## The problem
What you give back should be exactly the opening lines of the data, ending with the line that contains "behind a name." and including it.

Stored entries:

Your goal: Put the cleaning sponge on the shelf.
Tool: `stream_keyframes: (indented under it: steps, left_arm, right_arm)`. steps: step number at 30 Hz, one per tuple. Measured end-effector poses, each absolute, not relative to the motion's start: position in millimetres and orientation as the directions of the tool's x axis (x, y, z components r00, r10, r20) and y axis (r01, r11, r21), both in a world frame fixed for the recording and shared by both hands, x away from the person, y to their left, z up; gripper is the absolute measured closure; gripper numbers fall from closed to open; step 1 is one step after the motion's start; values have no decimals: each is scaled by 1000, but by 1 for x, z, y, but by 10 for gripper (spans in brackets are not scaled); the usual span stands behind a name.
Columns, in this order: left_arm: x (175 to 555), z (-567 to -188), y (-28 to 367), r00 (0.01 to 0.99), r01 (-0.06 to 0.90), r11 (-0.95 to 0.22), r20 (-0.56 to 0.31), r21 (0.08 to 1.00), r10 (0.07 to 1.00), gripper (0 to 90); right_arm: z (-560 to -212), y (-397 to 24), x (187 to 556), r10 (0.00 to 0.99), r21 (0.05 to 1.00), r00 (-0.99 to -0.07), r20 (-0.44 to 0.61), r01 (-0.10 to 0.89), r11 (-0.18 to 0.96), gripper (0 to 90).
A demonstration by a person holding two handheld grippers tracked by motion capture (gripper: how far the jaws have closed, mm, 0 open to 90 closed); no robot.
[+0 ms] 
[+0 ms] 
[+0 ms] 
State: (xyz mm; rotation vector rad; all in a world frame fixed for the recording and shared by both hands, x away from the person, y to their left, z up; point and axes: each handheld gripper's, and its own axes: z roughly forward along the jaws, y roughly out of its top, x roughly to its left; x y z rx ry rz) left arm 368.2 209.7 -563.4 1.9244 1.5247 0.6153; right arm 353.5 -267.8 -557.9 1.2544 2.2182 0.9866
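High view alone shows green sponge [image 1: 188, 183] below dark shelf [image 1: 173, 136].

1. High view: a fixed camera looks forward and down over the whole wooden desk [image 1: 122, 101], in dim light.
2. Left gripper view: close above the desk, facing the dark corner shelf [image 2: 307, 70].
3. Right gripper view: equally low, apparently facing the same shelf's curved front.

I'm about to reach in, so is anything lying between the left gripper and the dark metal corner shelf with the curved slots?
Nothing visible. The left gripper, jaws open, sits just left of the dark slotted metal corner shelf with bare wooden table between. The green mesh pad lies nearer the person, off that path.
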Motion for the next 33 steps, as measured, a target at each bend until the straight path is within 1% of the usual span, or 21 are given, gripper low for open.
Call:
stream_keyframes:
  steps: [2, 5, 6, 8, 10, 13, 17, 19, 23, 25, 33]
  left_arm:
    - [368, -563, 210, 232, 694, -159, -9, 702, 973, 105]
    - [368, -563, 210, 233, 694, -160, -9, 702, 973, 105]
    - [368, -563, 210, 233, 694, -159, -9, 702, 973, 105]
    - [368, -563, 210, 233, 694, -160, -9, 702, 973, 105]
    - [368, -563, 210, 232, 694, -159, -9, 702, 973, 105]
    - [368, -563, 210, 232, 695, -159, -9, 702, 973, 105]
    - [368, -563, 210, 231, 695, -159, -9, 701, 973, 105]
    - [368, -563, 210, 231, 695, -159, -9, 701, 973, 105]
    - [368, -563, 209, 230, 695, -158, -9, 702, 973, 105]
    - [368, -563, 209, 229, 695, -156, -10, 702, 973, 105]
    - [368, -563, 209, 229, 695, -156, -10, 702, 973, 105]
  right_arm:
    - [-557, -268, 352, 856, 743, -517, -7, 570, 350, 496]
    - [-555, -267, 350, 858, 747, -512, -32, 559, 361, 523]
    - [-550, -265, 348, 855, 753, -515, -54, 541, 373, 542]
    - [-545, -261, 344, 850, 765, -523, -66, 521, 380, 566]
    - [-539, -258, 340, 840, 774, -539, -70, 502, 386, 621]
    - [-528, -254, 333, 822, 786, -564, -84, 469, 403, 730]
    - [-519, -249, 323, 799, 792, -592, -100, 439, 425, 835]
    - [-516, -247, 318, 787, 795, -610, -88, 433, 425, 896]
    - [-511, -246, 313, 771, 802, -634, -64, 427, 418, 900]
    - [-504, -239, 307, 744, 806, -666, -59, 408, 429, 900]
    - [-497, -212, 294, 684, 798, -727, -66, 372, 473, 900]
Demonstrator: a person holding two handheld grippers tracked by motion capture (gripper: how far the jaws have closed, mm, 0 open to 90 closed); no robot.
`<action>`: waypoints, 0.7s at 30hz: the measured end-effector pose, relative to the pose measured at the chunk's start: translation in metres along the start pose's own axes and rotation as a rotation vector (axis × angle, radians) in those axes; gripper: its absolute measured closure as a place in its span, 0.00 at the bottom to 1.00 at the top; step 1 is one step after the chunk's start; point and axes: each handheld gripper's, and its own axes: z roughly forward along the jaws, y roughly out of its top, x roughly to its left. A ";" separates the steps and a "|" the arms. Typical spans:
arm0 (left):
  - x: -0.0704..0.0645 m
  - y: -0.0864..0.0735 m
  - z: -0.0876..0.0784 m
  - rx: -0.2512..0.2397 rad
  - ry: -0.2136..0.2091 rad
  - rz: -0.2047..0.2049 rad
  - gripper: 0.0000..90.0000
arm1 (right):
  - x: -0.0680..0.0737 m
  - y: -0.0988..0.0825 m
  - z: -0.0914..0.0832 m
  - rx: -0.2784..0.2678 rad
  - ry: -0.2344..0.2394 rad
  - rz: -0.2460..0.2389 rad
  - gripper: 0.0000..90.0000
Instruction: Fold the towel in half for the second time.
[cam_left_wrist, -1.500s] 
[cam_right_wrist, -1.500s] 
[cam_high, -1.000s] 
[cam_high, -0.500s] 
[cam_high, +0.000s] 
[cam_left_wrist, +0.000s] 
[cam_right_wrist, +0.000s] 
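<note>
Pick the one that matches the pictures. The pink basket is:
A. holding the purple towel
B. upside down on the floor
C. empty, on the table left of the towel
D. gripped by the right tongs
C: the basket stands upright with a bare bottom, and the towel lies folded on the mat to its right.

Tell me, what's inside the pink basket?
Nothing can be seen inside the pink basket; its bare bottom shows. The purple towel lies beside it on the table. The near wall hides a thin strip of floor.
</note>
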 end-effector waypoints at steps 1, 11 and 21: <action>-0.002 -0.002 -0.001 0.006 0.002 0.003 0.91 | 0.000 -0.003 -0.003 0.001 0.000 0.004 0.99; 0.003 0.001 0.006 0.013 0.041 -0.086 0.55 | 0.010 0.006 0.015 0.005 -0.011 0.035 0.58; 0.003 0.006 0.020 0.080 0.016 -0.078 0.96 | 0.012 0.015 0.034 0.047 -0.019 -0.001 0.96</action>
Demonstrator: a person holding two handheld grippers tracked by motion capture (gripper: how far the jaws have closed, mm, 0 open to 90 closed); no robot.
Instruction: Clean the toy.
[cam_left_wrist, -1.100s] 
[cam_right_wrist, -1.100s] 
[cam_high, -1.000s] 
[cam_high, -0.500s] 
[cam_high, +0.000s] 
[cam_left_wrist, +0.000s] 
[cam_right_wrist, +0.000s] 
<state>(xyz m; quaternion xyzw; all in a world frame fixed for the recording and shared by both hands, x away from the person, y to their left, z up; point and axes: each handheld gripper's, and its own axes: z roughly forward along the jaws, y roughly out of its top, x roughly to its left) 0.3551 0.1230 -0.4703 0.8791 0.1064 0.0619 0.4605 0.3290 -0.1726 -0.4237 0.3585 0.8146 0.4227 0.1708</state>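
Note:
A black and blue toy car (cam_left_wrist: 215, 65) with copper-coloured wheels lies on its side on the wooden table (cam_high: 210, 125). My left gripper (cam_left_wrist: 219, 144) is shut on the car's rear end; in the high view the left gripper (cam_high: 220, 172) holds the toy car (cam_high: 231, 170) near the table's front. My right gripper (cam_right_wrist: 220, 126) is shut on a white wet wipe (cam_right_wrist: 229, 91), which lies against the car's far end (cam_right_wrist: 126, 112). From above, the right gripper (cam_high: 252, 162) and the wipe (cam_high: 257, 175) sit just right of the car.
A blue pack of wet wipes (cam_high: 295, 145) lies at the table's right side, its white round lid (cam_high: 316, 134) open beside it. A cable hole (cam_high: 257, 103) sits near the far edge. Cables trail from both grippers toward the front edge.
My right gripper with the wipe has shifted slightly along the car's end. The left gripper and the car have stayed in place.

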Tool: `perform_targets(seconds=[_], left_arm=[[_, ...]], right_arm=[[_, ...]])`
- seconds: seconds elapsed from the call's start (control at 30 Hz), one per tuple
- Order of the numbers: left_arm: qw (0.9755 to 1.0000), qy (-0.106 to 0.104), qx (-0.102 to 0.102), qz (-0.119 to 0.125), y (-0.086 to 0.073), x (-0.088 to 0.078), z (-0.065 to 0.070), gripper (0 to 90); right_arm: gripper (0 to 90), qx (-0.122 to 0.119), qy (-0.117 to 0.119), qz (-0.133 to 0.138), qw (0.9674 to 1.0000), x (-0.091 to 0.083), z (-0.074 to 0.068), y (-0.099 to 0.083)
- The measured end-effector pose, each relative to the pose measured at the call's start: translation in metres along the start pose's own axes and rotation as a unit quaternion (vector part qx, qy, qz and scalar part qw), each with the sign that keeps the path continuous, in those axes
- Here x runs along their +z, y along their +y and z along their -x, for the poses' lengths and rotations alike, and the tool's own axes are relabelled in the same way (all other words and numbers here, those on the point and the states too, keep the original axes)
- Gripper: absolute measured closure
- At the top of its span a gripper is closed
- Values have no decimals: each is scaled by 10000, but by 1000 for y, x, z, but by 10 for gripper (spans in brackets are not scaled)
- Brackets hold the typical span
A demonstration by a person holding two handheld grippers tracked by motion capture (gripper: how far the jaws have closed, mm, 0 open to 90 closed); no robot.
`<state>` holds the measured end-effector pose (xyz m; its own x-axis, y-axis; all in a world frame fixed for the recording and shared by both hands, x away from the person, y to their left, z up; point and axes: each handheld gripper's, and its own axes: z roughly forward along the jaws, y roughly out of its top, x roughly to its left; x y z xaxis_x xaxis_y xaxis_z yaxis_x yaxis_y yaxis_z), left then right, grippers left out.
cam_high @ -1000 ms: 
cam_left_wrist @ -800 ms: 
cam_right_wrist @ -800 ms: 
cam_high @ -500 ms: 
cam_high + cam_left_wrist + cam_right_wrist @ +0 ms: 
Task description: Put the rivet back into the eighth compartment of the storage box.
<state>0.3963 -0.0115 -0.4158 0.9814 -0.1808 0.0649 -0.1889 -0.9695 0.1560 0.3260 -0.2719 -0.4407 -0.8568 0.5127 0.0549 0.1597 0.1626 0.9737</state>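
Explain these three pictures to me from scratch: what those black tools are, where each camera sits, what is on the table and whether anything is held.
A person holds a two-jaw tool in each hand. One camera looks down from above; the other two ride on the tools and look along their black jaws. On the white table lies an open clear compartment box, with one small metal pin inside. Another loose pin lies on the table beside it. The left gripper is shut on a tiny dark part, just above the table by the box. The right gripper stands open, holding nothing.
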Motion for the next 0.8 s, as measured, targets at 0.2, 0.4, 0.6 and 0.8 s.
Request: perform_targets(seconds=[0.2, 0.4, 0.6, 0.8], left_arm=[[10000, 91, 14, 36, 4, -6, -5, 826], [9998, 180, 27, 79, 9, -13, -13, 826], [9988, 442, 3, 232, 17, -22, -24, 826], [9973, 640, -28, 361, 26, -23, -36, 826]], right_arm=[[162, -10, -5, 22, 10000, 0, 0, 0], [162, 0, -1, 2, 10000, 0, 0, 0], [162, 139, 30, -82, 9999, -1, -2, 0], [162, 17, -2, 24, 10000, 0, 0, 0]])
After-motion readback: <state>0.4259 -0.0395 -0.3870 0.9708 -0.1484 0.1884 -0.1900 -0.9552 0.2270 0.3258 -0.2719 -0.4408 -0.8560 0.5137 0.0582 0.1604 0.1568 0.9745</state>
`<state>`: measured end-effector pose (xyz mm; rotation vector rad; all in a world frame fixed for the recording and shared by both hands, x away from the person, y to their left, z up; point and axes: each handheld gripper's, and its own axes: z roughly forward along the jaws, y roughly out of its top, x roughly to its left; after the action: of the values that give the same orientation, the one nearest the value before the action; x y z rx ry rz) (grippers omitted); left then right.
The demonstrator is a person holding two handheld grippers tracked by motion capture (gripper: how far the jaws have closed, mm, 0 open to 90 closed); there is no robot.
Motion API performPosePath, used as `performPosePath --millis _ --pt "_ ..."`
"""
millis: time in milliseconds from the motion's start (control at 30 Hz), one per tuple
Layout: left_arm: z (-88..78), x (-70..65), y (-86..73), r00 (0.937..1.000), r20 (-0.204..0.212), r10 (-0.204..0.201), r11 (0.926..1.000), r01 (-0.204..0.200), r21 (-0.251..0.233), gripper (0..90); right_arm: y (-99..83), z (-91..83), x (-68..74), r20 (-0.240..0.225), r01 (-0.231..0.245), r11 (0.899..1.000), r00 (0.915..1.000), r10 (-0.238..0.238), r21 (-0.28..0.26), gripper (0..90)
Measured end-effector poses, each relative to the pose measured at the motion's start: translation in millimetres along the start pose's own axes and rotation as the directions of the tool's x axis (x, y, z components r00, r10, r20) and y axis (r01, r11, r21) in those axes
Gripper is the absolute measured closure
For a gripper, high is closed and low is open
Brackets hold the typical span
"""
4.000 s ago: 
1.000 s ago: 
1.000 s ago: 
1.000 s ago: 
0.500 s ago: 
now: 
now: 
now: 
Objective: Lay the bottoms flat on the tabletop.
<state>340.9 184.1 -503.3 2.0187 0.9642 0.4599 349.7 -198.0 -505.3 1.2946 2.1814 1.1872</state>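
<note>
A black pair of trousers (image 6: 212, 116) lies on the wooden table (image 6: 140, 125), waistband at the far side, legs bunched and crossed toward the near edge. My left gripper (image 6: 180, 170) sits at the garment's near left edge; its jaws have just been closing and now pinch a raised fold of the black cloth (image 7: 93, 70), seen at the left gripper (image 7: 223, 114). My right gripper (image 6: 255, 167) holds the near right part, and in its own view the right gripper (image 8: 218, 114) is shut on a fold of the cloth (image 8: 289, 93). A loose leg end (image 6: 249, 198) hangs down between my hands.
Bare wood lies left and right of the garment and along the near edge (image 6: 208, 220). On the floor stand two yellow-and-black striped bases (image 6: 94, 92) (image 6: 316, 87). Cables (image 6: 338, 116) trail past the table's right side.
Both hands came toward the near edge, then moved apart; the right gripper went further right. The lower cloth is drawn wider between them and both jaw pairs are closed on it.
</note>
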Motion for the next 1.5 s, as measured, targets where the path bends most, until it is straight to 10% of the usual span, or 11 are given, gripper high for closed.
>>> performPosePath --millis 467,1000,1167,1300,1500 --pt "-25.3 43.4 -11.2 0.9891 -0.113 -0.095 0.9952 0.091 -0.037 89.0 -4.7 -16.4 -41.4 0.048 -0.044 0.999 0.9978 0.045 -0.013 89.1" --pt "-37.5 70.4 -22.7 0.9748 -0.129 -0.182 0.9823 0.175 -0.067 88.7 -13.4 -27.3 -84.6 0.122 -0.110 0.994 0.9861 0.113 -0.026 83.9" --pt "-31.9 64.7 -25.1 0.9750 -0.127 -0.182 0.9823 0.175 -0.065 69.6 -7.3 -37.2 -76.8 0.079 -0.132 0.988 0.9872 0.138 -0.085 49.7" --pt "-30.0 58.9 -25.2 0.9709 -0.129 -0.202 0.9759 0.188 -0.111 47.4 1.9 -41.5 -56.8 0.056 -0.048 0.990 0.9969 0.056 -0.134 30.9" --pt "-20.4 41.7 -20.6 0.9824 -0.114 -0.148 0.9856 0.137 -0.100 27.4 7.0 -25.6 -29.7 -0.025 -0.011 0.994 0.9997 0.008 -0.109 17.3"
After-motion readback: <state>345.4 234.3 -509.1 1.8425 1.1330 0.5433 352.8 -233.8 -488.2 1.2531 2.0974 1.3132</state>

## Written solution
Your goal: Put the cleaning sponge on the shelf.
Tool: `stream_keyframes: (indented under it: steps, left_arm, right_arm)`. steps: step number at 30 Hz, one per tuple. Measured end-effector poses, each absolute, not relative to the motion's start: position in millimetres and orientation as the directions of the tool's x axis (x, y, z components r00, r10, r20) and y axis (r01, r11, r21), both in a world frame fixed for the recording and shared by both hands, x away from the person, y to their left, z up; gripper is the absolute measured closure; gripper numbers fall from closed to open; step 1 is one step after the motion's start; values have no decimals: each is scaled by 1000, but by 1 for x, z, y, but by 10 for gripper (spans in brackets are not scaled); the usual span stands behind a name.

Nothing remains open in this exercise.